··· Data section

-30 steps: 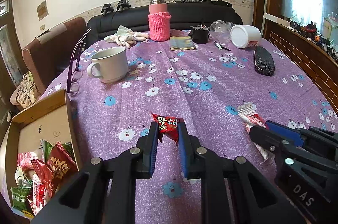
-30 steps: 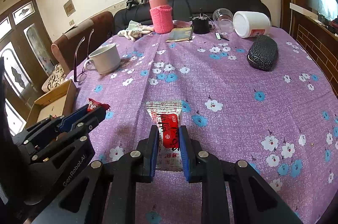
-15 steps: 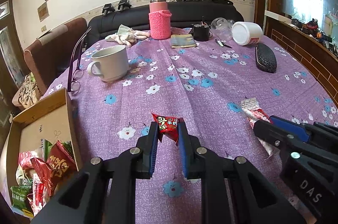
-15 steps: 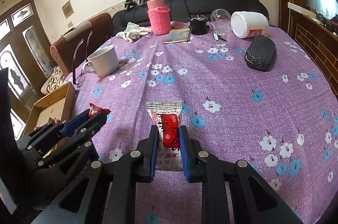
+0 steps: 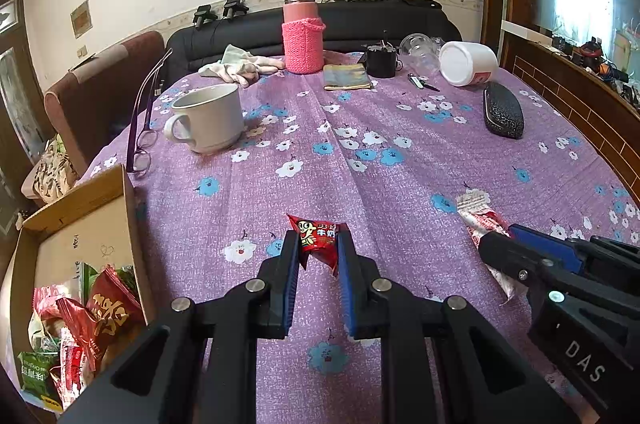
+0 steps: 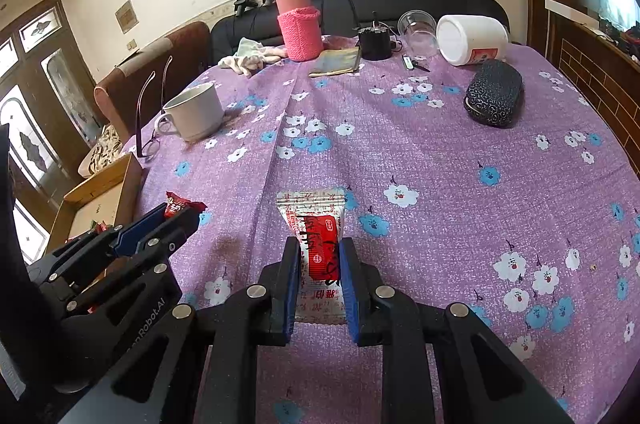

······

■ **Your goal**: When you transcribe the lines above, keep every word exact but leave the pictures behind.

■ **Answer section**:
-30 steps: 
-30 steps: 
-15 steps: 
-15 steps: 
+0 steps: 
+0 steps: 

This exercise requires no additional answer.